DERDI OLAN NEYLESIN

1.8K 9 1
                                    

Yavuz Sultan Selim Han, Mısır’ı fethettiğinde bir süre orada kalır. Bu sırada kaldığı otağda görevli Mısırlı bir hizmetçi kız vardır ki, Selim Han sabah çıkınca, gelir, akşama kadar çadırı temizleyip yemekleri hazırlayıp gider… Akşam olunca da Yavuz Selim Han çadırına döner…

Bu kız sultanı görür görmez âşık olur. Lâkin platonik bir aşktır bu!.. Zira bir tarafta koskoca Cihan Padişahı, diğer tarafta basit bir hizmetçi… Ama gönül ferman dinlemiyor ki… Kızın aşkı dayanılmaz seviyeye ulaşıp da kalbine sığmaz hale gelince, ne yapacağını bilemez halde Padişaha açılmaya karar verir. Yalnız aradaki uçurumu düşününce koca sultanın karşısına çıkma cesaretini kendinde bulamaz. Düşünür, taşınır ve bir yazıyla ilân-ı aşk etmeyi planlar.
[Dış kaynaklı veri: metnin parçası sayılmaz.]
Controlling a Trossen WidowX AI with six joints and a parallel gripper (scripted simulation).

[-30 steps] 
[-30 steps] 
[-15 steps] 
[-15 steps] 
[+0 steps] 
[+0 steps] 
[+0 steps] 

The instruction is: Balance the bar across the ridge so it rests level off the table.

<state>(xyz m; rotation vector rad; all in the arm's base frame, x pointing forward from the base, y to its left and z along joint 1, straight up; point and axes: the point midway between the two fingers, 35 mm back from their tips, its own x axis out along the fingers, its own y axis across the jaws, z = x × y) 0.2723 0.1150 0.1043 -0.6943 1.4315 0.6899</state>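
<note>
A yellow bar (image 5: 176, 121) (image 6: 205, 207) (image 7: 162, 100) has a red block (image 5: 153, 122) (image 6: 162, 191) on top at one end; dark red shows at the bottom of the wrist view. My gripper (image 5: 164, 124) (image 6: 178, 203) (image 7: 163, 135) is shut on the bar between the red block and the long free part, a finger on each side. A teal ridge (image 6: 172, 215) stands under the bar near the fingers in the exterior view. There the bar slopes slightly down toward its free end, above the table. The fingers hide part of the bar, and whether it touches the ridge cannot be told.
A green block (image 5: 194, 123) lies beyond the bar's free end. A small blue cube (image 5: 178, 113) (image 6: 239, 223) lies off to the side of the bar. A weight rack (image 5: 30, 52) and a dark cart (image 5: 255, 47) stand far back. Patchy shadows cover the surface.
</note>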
Bir not yazarak Selim Hanın yatağına bırakır. Notta sadece üç kelime yazılıdır: 

“Derdi olan neylesin?”

Akşam gelince notu gören Selim Han, bunun, çadırını süpüren hizmetçi kıza ait olduğunu anlar. Dünyayı sallayan sultan, bu kızcağızın temiz sevgisine saygı duyar ve kâğıdın arkasına cevabını yazar:

“Derdi neyse söylesin.”

Kâğıdı aynı yere bırakır. Sabah olunca da çıkıp gider. Kız temizlik için çadıra geldiğinde kaparcasına kâğıdı alıp heyecanla okur. Sultanın cevabından cesaretlenir ve kâğıdı çevirip önceki notunun altına şu cümleyi ekler:
“Korkuyorsa neylesin?”

BÖYLESİ BİR AŞK NASIL SÖYLENİR…

Akşam olur. Halife çadıra döner. Kâğıdı okur ve cevabı yazar: “Hiç korkmasın söylesin!”
Sabah bu cevabı okuyan kız artık kararını vermiştir! Aşkını o akşam halifeye söyleyecektir. O gün temizliği bitirdiği halde gitmeyip beklemeye başlar…

Yavuz Sultan Selim Han akşam çadıra dönünce kız hemen ayağa kalkar. 

Selim Han “Buyurunuz, sizi dinliyorum” deyince, kız bütün cesaretini toplamaya çalışırken, titreyen ellerini gizlemek için elleriyle dirseklerini tutarak kollarını kavuşturur. Heyecandan kalbi yerinden fırlarcasına atarken, titrek ve mahcup bir sesle “Efendim…” der. “Köleniz…” ve cümlesini tamamlayamadan “!” diye feryad ederek yığılıp kalır ve ruhunu teslim eder. 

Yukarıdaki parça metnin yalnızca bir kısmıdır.